Data:

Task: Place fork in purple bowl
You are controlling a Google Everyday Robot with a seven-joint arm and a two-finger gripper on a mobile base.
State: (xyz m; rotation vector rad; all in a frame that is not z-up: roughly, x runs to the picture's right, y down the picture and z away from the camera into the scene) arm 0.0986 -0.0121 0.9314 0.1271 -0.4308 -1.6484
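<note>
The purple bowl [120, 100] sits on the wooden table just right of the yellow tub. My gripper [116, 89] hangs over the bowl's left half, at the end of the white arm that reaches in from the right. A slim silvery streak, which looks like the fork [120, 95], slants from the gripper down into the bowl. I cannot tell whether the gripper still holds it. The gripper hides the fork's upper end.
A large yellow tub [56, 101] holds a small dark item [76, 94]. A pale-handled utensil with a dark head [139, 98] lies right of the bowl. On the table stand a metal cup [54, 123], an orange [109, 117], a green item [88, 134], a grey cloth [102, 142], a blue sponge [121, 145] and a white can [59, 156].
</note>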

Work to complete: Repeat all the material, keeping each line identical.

Exercise result:
Task: Place fork in purple bowl
You are controlling a Google Everyday Robot with a seven-joint arm and a two-finger gripper on a mobile base.
State: (xyz m; rotation vector rad; all in a frame that is not z-up: roughly, x runs to the picture's right, y down the picture and z away from the camera into the scene) arm 0.0986 -0.0121 0.9314 0.1271 -0.4308 -1.6484
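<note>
The purple bowl [120, 100] sits on the wooden table just right of the yellow tub. My gripper [116, 89] hangs over the bowl's left half, at the end of the white arm that reaches in from the right. A slim silvery streak, which looks like the fork [120, 95], slants from the gripper down into the bowl. I cannot tell whether the gripper still holds it. The gripper hides the fork's upper end.
A large yellow tub [56, 101] holds a small dark item [76, 94]. A pale-handled utensil with a dark head [139, 98] lies right of the bowl. On the table stand a metal cup [54, 123], an orange [109, 117], a green item [88, 134], a grey cloth [102, 142], a blue sponge [121, 145] and a white can [59, 156].
</note>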

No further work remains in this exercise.